Los humedales de Cali cuentan con unas protectoras incansables y amantes de la naturaleza. Son 11 aguerridas mujeres que se encargan de realizar labores de protección de los diferentes espejos de agua y desde sus distintos quehaceres preservan la vida y la biodiversidad de la flora y la fauna.

De las 11, siete son guarda-humedales, quienes cada día con amor, compromiso por la naturaleza y dedicación se encargan del retiro de residuos sólidos y material vegetal, limpieza de senderos, descolmatación de canales de entrada y salida de aguas lluvias para evitar inundaciones, mantenimiento de plantas y árboles -entre otras actividades- que aportan al mejoramiento y preservación de los humedales y su biodiversidad.

Cada mañana estas ‘hadas’ guarda-humedales -en su mayoría madres de familia, de carácter dulce y con cariño inmenso por la madre naturaleza- se levantan con la mejor actitud, con el compromiso de preservar la vida. Se arreglan el cabello, engalanan  su rostro y  se  visten con su uniforme de trabajo para iniciar sus labores en los humedales de la ciudad, con la convicción de que con su trabajo están preservando la vida de diversas especies de animales como guatines, iguanas, zorros y armadillos y aves como la gallareta pico rojo o el pato careta, entre otros, dejando un legado para el planeta.

El trabajo de estas guarda-humedales comienza a tener mayor reconocimiento entre la comunidad, como lo manifiesta Ariadna Orozco, vecina del Humedal El Retiro, ubicado en la comuna 22 y quien lo visita frecuentemente. “Está hermoso. Gracias a la limpieza y a las podas del Dagma, se pueden apreciar mejor los árboles, los patos y hasta los pececitos”.

Para Francy Restrepo Aparicio, directora del Dagma: «Nosotras, por historia, condición biológica y lo que ha llevado nuestro carácter social a los territorios, hemos sido protectoras y cuidadoras. Esa función la vemos también en las plantas cuando ponen sus semillas y las protegen. Como mujeres tenemos una gran fuerza y somos tejedoras por naturaleza. Creo que contamos con muchas cualidades que nos permiten pararnos en el territorio y fortalecer nuestros procesos personales»
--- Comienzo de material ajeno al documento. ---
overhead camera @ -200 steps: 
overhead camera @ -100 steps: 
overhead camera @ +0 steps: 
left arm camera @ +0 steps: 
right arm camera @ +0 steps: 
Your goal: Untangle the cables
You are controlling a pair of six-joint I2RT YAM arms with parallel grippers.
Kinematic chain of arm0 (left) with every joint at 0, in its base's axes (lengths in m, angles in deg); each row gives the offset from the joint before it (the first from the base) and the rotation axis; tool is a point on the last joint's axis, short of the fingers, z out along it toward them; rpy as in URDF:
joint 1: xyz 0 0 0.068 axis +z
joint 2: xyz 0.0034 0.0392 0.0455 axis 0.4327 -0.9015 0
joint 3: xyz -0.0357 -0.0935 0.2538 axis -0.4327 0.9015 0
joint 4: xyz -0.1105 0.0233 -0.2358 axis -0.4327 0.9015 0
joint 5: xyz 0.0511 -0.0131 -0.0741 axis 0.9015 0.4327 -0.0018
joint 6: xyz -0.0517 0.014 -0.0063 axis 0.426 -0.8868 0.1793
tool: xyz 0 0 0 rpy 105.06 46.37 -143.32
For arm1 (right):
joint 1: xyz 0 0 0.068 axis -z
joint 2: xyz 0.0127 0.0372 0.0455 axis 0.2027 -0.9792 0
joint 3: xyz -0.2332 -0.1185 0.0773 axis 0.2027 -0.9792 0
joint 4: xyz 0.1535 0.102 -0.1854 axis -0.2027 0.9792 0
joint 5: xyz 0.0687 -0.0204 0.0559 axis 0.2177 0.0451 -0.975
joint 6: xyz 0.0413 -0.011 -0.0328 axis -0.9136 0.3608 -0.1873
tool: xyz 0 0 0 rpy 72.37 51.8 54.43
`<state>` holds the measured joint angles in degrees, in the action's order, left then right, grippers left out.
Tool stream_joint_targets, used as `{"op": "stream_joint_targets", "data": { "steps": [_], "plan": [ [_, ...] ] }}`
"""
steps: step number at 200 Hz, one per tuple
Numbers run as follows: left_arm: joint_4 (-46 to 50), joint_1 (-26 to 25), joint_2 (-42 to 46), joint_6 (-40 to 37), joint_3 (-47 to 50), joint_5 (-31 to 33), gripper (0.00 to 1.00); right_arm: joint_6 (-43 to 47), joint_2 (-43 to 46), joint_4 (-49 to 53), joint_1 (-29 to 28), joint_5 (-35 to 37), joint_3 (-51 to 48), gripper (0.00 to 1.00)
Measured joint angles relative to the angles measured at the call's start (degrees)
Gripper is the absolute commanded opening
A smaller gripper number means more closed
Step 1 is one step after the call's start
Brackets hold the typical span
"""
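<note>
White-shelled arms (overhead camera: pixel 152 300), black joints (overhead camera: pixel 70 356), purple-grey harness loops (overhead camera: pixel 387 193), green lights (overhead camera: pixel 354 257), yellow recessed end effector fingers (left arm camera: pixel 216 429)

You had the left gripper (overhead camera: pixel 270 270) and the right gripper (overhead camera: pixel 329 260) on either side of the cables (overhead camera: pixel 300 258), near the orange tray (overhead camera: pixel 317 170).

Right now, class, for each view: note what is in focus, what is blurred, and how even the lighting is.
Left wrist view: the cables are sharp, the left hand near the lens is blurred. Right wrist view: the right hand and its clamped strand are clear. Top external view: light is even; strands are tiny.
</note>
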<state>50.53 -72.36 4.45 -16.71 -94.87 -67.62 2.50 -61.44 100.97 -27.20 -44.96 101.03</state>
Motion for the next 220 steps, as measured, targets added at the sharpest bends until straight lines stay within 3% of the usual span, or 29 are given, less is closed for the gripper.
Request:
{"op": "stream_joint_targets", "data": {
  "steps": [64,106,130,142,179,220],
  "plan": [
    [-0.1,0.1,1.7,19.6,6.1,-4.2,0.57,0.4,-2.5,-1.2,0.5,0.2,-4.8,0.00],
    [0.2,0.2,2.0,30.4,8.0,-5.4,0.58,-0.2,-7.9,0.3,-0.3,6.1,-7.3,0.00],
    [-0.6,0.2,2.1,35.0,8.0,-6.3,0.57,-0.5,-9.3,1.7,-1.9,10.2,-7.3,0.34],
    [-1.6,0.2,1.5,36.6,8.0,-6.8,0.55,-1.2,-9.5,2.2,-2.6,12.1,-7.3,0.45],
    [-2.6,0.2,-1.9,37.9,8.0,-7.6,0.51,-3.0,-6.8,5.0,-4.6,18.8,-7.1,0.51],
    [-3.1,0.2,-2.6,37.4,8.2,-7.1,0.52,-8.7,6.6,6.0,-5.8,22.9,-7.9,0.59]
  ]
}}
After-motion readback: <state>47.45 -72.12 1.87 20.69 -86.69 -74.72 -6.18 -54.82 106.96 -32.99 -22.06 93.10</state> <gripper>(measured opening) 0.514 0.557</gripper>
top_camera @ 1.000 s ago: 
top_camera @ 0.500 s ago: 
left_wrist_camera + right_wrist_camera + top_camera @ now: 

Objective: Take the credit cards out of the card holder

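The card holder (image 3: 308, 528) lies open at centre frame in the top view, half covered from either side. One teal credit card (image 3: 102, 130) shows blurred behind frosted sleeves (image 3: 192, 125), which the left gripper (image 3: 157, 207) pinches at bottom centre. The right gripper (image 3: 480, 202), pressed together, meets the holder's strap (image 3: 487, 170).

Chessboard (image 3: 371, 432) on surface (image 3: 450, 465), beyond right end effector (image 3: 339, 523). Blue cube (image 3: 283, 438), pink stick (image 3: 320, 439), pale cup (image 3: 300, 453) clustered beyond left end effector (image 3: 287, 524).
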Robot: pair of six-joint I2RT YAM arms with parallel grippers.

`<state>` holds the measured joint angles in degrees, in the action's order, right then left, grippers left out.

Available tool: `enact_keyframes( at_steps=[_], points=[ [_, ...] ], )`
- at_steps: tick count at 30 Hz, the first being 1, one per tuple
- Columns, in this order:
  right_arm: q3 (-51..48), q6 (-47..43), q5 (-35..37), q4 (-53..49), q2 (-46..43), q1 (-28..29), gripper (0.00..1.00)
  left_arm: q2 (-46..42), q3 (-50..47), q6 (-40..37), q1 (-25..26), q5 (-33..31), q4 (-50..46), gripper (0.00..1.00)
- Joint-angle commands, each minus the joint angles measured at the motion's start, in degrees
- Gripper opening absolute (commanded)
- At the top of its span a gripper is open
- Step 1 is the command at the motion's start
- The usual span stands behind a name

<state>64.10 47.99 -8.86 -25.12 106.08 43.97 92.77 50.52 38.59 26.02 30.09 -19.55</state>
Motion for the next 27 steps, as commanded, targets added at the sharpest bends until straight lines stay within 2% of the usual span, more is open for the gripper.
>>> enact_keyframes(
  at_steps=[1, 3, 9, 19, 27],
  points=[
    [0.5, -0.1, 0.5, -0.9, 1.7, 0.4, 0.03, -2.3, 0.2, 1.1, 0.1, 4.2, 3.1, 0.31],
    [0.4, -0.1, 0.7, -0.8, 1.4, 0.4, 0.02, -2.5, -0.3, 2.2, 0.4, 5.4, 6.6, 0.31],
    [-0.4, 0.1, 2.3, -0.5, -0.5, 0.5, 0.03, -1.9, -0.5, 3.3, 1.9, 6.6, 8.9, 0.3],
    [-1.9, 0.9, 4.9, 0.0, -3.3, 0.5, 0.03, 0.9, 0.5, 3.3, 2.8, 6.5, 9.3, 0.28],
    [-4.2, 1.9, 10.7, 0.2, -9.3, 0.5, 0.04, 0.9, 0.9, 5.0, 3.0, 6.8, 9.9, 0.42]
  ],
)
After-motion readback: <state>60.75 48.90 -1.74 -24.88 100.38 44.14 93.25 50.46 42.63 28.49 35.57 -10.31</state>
El papel de la mujer es fundamental en todos los procesos porque genera tejido social, armonía y amor por el territorio. Es por eso que estas hadas terrenales continuarán participando de la fiesta de la naturaleza y cuidando a sus hijos dadores de vida: los humedales, que albergan a innumerables especies de flora y fauna y que con su labor ayudan a mitigar el cambio climático preservando nuestra existencia por más tiempo en el planeta.